Pay-related welfare for laid-off workers is welcome, says union

Newly laid-off workers will receive 60% of their previous gross weekly wage up to a maximum €450 a week, almost double the current rate
Pay-related welfare for laid-off workers is welcome, says union

General Of Step Is Unemployed New Pay A The Payment Congress For The (ictu), First Of Wele Trade Workers Secretary Social Reidy, Unions Owen Irish Says Related Welfare Recently

Newly unemployed workers can look forward to an enhanced social welfare safety net once a new pay-related contributory jobseeker’s benefit begins to roll out later this year.

Owen Reidy, general secretary of the Irish Congress of Trade Unions (ICTU), welcomed the recent vote by the Houses of the Oireachtas in favour of the new pay-related social welfare payment for recently unemployed workers, newly signed into law by President Michael D Higgins and due to be rolled out from October.

Under the new Pay-Related Jobseeker’s Benefit, workers with a strong attachment to the labour market and a long record of paying PRSI contributions will receive 60% of their previous gross weekly wage up to a maximum €450 a week, almost double the current rate.

This will reduce to 55% capped at €375 a week for months 4, 5 and 6; and to 50% capped at €300 for months 7, 8 and 9. If the worker is still unemployed after nine months they can transfer over to the means-tested payment for the long-term unemployed, Jobseeker’s Assistance (€232).

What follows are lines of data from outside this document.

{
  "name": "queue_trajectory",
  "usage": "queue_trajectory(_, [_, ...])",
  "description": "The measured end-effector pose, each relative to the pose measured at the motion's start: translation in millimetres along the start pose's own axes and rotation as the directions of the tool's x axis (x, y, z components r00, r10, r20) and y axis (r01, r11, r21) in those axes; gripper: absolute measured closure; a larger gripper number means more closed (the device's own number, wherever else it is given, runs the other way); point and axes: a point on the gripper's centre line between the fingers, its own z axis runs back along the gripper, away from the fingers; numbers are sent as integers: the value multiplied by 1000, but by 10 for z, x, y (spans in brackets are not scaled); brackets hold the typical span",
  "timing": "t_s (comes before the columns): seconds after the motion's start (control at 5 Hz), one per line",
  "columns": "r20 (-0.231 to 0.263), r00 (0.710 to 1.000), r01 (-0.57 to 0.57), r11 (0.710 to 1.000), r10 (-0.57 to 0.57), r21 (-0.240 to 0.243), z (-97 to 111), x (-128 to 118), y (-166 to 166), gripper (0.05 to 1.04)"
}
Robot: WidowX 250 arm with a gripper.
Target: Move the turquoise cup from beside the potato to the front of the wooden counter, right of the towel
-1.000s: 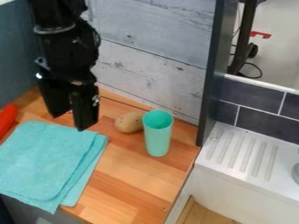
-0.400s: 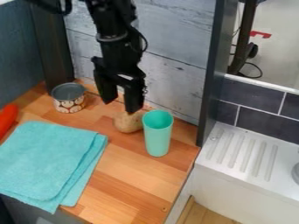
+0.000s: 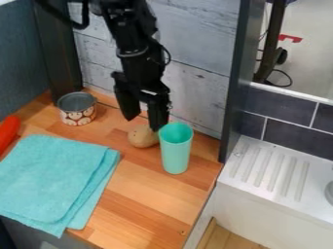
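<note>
The black two-finger gripper [image 3: 144, 123], jaws parted and empty, hangs over the tan, rounded potato [image 3: 143, 136] beside the turquoise plastic cup [image 3: 175, 151].

Counter [image 3: 139, 199], as seen by the camera: cloth [image 3: 52, 180], front left, overhanging the front edge. Item [image 3: 8, 130], far left, behind the cloth's left part. Tin [image 3: 77, 115], back left, behind the cloth. Potato [image 3: 141, 136], right of the tin and nearer the front. Cup [image 3: 175, 153], just right of the potato. Wall [image 3: 205, 95], behind all. Drainboard [image 3: 267, 170], right of the counter.
</note>
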Motion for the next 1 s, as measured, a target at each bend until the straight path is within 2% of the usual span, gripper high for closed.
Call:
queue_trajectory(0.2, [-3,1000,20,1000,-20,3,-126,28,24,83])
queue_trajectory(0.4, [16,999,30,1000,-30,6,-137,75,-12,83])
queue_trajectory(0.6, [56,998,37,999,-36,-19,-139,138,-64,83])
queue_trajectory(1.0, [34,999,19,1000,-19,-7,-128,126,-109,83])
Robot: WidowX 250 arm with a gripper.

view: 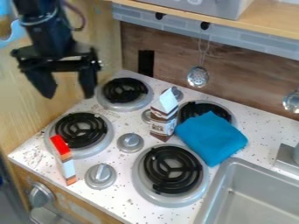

An unemployed worker who has worked and paid PRSI for between two and five years will receive 50% of their previous gross weekly wage up to a maximum of €300 for the first six months of unemployment.

If the worker is still unemployed after six months they can transfer over to the means-tested payment for the long-term unemployed, Jobseeker’s Assistance (€232).

Owen Reidy said: “This is a very important start. We have been campaigning for this for some time, with the support of Siptu and Unite. In a land with 2.7 million people at work, a nation effectively at full employment, we’re really talking about a very small number of people who will avail of this support.

“We must acknowledge Government for taking this progressive step. The financial fallout for families and the local economy was brought into sharp focus this time last year when the 650-strong workforce in Tara Mines were laid off.

“When someone on, say, €40,000 or €50,000 is suddenly laid off, their mortgage and other bills don’t stop. They have an immediate need for this benefit. This support is taken for granted by people in mainland Europe. For us, this is a welcome step in the right direction for Ireland.” 

 Ireland is one of only four EU27 member states, along with Greece, Malta and Poland, to pay the same flat-rate payment to unemployed workers (€232 a week), despite workers paying pay-related social insurance (PRSI) contributions when in employment.

ICTU members see the new benefit as the beginning of a shift toward a more European-style social insurance system. They also want pay-related family leave to be included in the next Programme for Government.

The 60% that newly unemployed PRSI-contributing workers in Ireland will soon be able to access will still compare poorly with pay-related unemployment benefits in Belgium, replacing 91% of a worker’s previous wage, with the 79% available in Denmark and 69% in the Netherlands.

Nonetheless, Owen Reidy said that ICTU members welcome the progress as a welcome advance for PRSI-contributing workers in Ireland.

“Across the rest of the EU, contributory social welfare benefits are pay-related — the weekly payment is a percentage of a worker’s previous wage — to allow workers continue to pay their mortgage and other bills so as to secure their normal living standards in the short-term while looking for a new job.”

 In Ireland, the average time people spend on contributory Jobseeker’s Benefit is 13 weeks, with 70% of workers in a new job within six months of signing on.

“When we began this campaign, some said the measure would encourage some people to stay off work longer term,” said Mr Reidy. “The truth is that people want to get back to work quickly — for financial reasons, but also for their wellbeing. That became very clear during Covid.

“This is also an important measure in terms of making Ireland an attractive place to work when companies are trying to recruit skilled people into the country.” 

 Meanwhile, the Government intends for this new payment and keeping the qualifying age for the State pension at 66 to be cost neutral, with all costs being recouped via a 0.7% increase in employee, employer and self-employed PRSI contribution rates phased in over five years.

The newly passed legislation will see a worker on the average wage pay .90c more a week in PRSI when the first 0.1% of the new payment increase kicks in from October 1st.

Owen Reidy said: “Unions recognise that social spending must be sustainable. However, the estimated €62 million yield from the 0.1% increase in PRSI contributions this year will be all but wiped out by the decision to simultaneously increase the cut-off point at which employers must pay a full PRSI contribution on behalf of their employees.

“Government must publish the options paper on which they based their decision on the application of the lower rate of employer PRSI contribution. The lack of transparency risks doing untold damage to support for their PRSI roadmap to a sustainable social welfare system.”